The option to use international arbitration as a means to seek a decision on the areas of dispute between Malaysia and China in the South China Sea, he added, should be used strategically. It can be employed when other options have been taken off the table.
In any case, added the MP, Malaysia should cautiously welcome the decision by the Permanent Court of Arbitration on the South China Sea arbitration between the Philippines and China.
He pointed out that the ruling by the Permanent Court of Arbitration (the Tribunal) on the 12th of July, 2016, establishes a number of important findings that are consequential to the areas being claimed by both Malaysia and China in the South China Sea.
Firstly, the Tribunal found that there was no legal basis for China to claim historic rights to resources within the sea areas falling within the nine-dash line.
Secondly, the Tribunal found that none of the features claimed by China was capable of generating an exclusive economic zone (EEZ) of 200 nautical miles. Some of the features under dispute lie within the EEZ of the Philippines.
Thirdly, the Tribunal found that China had violated the sovereignty of the Philippines by obstructing fishermen from that country, constructing artificial islands and failing to prevent Chinese fishermen from fishing in the Philippines EEZ.
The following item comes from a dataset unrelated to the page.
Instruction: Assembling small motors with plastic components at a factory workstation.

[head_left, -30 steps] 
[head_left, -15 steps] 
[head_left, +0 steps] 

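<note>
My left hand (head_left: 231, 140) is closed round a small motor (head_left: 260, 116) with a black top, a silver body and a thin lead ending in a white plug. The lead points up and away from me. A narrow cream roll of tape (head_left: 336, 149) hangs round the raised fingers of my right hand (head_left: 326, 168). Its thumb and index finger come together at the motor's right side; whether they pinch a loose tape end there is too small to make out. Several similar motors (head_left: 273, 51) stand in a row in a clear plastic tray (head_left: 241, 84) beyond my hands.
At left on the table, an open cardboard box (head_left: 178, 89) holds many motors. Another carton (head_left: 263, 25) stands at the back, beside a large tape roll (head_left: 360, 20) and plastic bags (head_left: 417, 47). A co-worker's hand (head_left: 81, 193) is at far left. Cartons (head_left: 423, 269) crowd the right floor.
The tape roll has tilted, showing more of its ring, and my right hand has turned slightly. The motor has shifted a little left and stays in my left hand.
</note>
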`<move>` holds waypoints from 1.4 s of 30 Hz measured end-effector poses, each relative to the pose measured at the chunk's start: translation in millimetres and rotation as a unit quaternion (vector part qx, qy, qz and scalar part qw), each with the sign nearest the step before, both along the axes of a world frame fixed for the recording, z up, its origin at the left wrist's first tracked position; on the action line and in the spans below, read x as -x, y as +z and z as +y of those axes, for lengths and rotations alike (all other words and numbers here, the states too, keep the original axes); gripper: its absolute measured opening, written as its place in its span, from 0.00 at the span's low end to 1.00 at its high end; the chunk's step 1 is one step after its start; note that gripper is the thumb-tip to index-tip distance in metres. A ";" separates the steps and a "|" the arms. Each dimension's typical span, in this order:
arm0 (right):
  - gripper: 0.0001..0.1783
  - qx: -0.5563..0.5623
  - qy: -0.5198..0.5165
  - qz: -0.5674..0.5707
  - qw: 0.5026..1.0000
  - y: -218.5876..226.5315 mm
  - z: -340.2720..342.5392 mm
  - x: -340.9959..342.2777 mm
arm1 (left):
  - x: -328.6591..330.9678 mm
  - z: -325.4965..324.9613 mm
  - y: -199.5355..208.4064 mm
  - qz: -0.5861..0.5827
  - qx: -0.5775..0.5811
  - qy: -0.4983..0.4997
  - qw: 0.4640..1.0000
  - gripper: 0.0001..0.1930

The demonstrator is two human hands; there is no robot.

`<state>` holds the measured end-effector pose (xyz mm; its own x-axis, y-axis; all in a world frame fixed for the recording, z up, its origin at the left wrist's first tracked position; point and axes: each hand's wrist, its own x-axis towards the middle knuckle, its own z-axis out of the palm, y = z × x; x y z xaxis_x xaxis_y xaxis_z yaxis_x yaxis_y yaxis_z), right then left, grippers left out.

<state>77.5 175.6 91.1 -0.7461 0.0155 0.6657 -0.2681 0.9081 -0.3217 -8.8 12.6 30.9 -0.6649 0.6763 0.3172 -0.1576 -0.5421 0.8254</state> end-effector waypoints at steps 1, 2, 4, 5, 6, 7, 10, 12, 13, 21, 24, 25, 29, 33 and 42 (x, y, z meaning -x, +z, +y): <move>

Fourthly, the Tribunal found that China had cause severe harm to the marine environment as a result of its large scale reclamation activities in seven features in the Spratly Islands.
Fifthly, the Tribunal found that China had violated its obligations to refrain from aggravating or extending the Parties disputes during the settlement process because of its large scale reclamation activities.
The findings of the Tribunal, if applied to other cases in the South China Sea, would strengthen Malaysias claim on features such as James Shoal or Beting Serupai, 80km northwest of Bintulu, Sarawak and well within the continental shelf of Malaysia and the 200 nautical mile EEZ.